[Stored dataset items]

※

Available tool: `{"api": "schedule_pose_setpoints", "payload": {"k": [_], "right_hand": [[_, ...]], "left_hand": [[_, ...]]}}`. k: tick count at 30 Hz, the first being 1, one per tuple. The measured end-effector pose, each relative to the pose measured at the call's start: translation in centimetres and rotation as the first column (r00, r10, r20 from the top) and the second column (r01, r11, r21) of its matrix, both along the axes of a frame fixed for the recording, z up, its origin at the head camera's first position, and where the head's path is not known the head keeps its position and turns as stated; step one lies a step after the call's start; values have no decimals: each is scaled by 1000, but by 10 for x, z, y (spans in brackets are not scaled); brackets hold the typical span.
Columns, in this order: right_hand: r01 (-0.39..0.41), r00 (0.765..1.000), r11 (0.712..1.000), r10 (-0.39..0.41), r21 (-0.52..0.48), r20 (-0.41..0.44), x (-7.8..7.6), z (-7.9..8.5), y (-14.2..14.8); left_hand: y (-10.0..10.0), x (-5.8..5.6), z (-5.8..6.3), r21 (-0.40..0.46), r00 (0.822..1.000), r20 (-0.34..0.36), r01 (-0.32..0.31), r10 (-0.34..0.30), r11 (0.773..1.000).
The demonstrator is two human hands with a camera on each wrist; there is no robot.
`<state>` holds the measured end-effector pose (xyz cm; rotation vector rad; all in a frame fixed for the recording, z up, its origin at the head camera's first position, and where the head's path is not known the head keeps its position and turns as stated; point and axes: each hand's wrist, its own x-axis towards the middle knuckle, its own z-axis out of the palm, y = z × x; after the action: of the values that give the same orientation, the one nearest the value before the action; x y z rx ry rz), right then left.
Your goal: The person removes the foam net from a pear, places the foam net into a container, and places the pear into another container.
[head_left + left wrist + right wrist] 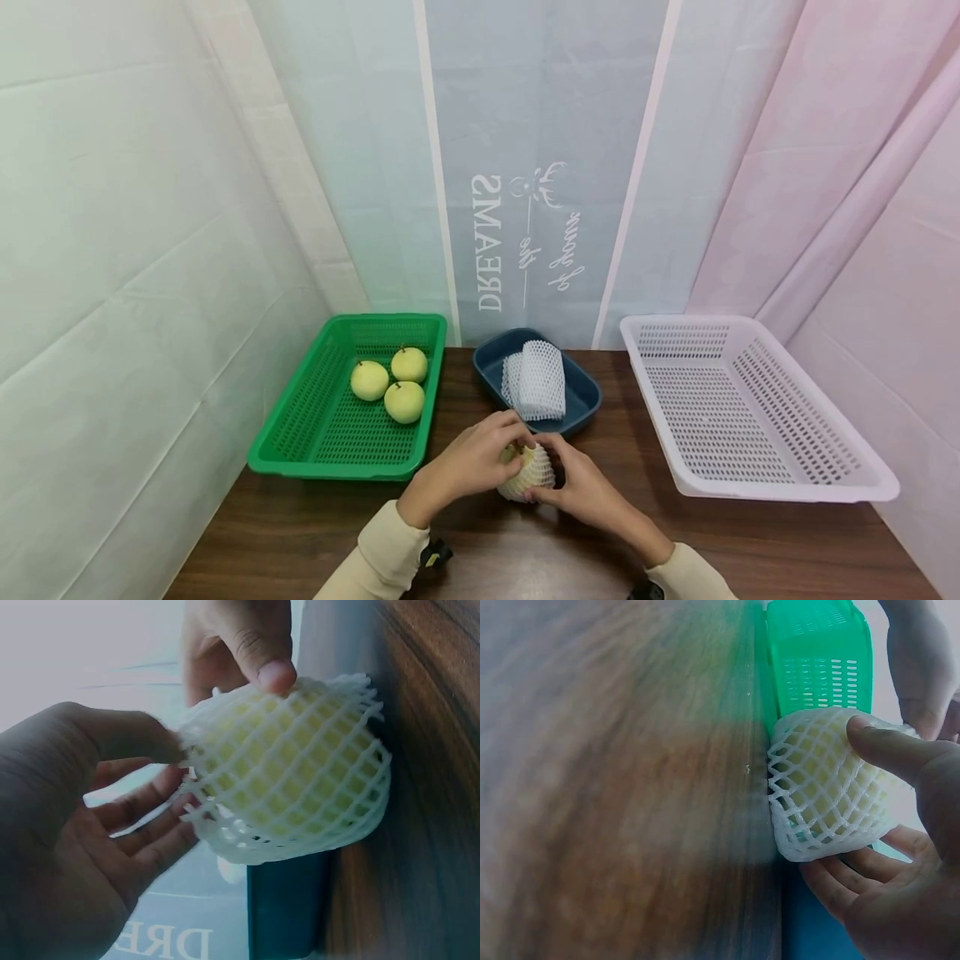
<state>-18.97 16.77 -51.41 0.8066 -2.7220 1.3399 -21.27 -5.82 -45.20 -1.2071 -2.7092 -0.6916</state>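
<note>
A pale yellow-green pear (528,457) sits low over the table in front of me, wrapped in a white foam net (300,769). At the net's open upper end, my left hand (477,452) pinches the rim between thumb and fingers. My right hand (588,490) grips the netted pear from the other side; in the right wrist view its thumb presses the mesh and its fingers curl under the far side. Mesh covers most of the fruit, and the fingers partly hide its top in the head view.
Three bare pears (405,402) lie in a green basket (337,472) at left. Behind the hands, a dark blue tray (585,400) holds white foam nets (543,379). A white basket (787,492) stands at right on the brown wooden table (495,558). Curtains hang behind.
</note>
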Motion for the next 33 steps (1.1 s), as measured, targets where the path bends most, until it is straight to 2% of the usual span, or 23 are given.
{"api": "schedule_pose_setpoints", "payload": {"k": [5, 10, 21, 27, 33], "right_hand": [[-3, 1000, 1000, 3, -2, 8, 0, 0, 0], [4, 1000, 1000, -4, 10, 20, 0, 0, 2], [-82, 996, 996, 80, 34, 45, -6, -3, 11], [-33, 999, 999, 31, 39, 34, -8, -6, 12], [44, 996, 999, -44, 4, 73, -10, -5, 11]], "left_hand": [[-4, 0, 2, -98, 997, 71, -29, 36, 995], [-2, -2, 2, -175, 983, 166, -53, 83, 983], [2, -4, -4, -208, 961, 254, -54, 107, 977], [3, -4, -7, -208, 953, 284, -48, 107, 977], [4, -6, -11, -210, 951, 287, -51, 112, 976]]}}
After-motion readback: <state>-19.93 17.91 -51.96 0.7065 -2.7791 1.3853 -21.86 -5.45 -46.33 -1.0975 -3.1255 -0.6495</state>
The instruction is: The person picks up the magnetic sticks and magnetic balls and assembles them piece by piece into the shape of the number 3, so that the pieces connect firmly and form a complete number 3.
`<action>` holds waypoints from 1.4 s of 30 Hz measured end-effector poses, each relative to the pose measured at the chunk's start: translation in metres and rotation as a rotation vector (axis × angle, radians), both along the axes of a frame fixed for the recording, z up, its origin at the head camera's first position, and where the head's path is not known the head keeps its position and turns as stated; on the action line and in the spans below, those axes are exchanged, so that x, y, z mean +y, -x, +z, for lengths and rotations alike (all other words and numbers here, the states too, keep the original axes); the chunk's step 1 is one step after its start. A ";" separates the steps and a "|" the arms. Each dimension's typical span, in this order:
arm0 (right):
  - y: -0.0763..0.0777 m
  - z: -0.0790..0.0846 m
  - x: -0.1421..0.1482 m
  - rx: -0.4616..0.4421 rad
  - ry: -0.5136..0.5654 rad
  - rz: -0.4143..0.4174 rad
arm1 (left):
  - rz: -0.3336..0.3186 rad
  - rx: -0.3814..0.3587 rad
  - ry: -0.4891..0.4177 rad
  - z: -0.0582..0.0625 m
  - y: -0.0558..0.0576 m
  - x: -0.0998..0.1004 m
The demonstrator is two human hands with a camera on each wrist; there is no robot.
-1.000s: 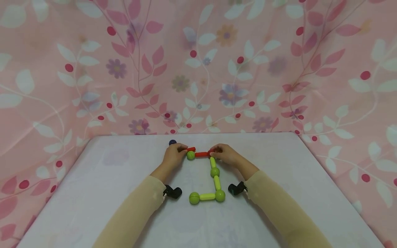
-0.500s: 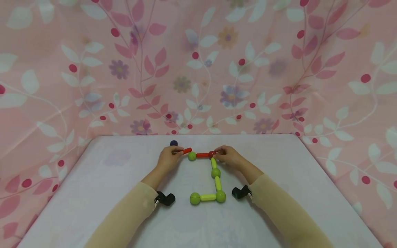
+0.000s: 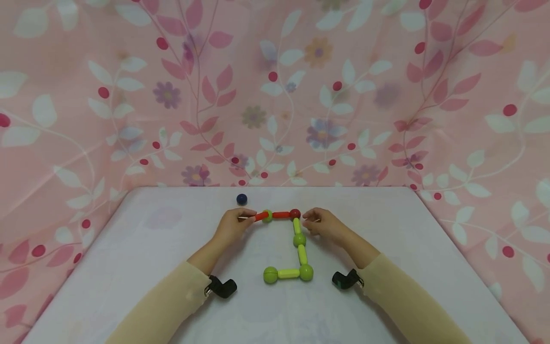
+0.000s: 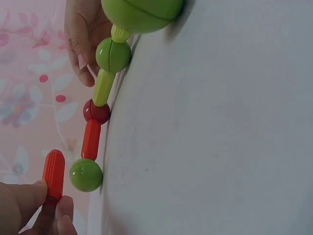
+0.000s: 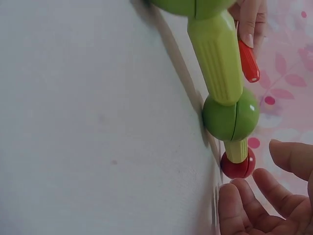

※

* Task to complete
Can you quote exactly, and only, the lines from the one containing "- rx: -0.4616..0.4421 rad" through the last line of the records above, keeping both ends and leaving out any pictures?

* Task output
  - rx: -0.4616..0.4421 rad
  - ry: -0.5136..0.5654 rad
  - rz: -0.4143..0.4174 rad
arm1 (left):
  - rz: -0.3336..0.3186 rad
  - rx: -0.3814..0.3587 rad
  - ry: -0.4891..0.4177 rad
  - z: -0.0582..0.0625 m
  - y: -0.0558..0.0576 m
  - x: -0.0998..0.1004 m
The demonstrator is two human hands with a camera on each wrist; there is no robot.
-1.000s: 
-0.500s: 
+0.000s: 
+0.000s: 
+0.000s: 

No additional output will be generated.